====== Material provided ======

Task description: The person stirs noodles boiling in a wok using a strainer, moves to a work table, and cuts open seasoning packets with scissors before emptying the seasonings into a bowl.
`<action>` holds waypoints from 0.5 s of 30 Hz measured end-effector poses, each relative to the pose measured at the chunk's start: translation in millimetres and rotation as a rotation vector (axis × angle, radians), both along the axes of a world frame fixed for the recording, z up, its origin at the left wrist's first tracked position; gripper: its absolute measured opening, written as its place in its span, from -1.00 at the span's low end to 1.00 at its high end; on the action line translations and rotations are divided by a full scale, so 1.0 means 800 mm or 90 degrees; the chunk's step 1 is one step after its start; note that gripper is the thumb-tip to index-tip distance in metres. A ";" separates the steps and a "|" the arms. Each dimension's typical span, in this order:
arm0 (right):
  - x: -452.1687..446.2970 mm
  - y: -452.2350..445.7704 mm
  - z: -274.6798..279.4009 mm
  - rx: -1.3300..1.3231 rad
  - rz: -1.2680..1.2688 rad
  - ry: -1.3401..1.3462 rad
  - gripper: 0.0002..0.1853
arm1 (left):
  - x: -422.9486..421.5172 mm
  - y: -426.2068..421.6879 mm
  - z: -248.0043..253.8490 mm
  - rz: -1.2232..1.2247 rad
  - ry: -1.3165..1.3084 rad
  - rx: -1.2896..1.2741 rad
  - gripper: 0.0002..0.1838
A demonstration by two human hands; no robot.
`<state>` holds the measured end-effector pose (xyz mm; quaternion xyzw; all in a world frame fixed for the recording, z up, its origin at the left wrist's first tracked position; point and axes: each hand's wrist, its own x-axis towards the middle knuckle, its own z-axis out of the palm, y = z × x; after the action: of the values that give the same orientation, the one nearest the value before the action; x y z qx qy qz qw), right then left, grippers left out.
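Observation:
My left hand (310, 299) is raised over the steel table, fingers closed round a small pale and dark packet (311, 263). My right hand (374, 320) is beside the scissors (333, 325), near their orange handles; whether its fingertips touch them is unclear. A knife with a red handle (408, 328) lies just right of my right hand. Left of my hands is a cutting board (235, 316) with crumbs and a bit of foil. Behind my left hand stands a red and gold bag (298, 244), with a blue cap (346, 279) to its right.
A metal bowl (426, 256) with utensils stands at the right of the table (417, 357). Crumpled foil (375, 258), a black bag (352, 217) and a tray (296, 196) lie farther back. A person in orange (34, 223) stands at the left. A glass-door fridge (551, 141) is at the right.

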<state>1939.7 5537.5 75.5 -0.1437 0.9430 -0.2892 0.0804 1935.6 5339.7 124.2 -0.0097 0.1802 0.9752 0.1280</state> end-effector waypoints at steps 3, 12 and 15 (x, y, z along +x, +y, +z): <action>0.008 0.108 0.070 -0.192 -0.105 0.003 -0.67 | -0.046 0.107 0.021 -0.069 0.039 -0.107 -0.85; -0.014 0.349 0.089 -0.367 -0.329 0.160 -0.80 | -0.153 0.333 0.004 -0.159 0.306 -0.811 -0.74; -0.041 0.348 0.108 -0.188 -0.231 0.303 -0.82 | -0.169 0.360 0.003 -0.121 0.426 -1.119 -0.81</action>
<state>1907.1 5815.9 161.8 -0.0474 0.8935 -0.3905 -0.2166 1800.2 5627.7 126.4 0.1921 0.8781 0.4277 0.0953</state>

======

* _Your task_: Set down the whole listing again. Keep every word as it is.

* _Exercise solution_:
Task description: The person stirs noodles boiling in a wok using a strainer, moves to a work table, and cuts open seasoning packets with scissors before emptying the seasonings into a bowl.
`<action>` holds waypoints from 0.5 s of 30 Hz measured end-effector poses, each relative to the pose measured at the chunk's start: translation in millimetres and rotation as a rotation vector (axis × angle, radians), both along the axes of a world frame fixed for the recording, z up, its origin at the left wrist's first tracked position; gripper: its absolute measured opening, written as its place in its span, from -1.00 at the span's low end to 1.00 at its high end; on the action line translations and rotations are divided by a full scale, so 1.0 means 800 mm or 90 degrees; the chunk's step 1 is one step after its start; note that gripper is the thumb-tip to index-tip distance in metres. A ";" separates the steps and a "|" the arms. Each dimension's typical span, in this order:
arm0 (right):
  - x: -452.1687..446.2970 mm
  - y: -452.2350..445.7704 mm
  - z: -274.6798..279.4009 mm
  - rx: -1.3300..1.3231 rad
  - rz: -1.2680..1.2688 rad
  - ry: -1.3401..1.3462 rad
  - gripper: 0.0002..0.1853
arm1 (left):
  - x: -422.9486..421.5172 mm
  - y: -426.2068..421.6879 mm
  - z: -248.0043..253.8490 mm
  - rz: -1.2232..1.2247 rad
  - ry: -1.3165..1.3084 rad
  - rx: -1.2896..1.2741 rad
  - gripper: 0.0002..0.1838
A demonstration by two human hands; no robot.
`<state>` holds the measured end-effector pose (xyz mm; quaternion xyzw; all in a world frame fixed for the recording, z up, its origin at the left wrist's first tracked position; point and axes: each hand's wrist, its own x-axis towards the middle knuckle, its own z-axis out of the palm, y = z × x; after the action: of the values that give the same orientation, the one nearest the value before the action; x y z qx qy qz qw), right then left, grippers left out.
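Observation:
My left hand (310, 299) is raised over the steel table, fingers closed round a small pale and dark packet (311, 263). My right hand (374, 320) is beside the scissors (333, 325), near their orange handles; whether its fingertips touch them is unclear. A knife with a red handle (408, 328) lies just right of my right hand. Left of my hands is a cutting board (235, 316) with crumbs and a bit of foil. Behind my left hand stands a red and gold bag (298, 244), with a blue cap (346, 279) to its right.
A metal bowl (426, 256) with utensils stands at the right of the table (417, 357). Crumpled foil (375, 258), a black bag (352, 217) and a tray (296, 196) lie farther back. A person in orange (34, 223) stands at the left. A glass-door fridge (551, 141) is at the right.
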
<state>1939.7 5537.5 75.5 -0.1437 0.9430 -0.2892 0.0804 1935.6 5339.7 124.2 -0.0097 0.1802 0.9752 0.1280</state> end-effector waypoints at steps 3, 12 and 15 (x, y, z along +x, +y, +z): <action>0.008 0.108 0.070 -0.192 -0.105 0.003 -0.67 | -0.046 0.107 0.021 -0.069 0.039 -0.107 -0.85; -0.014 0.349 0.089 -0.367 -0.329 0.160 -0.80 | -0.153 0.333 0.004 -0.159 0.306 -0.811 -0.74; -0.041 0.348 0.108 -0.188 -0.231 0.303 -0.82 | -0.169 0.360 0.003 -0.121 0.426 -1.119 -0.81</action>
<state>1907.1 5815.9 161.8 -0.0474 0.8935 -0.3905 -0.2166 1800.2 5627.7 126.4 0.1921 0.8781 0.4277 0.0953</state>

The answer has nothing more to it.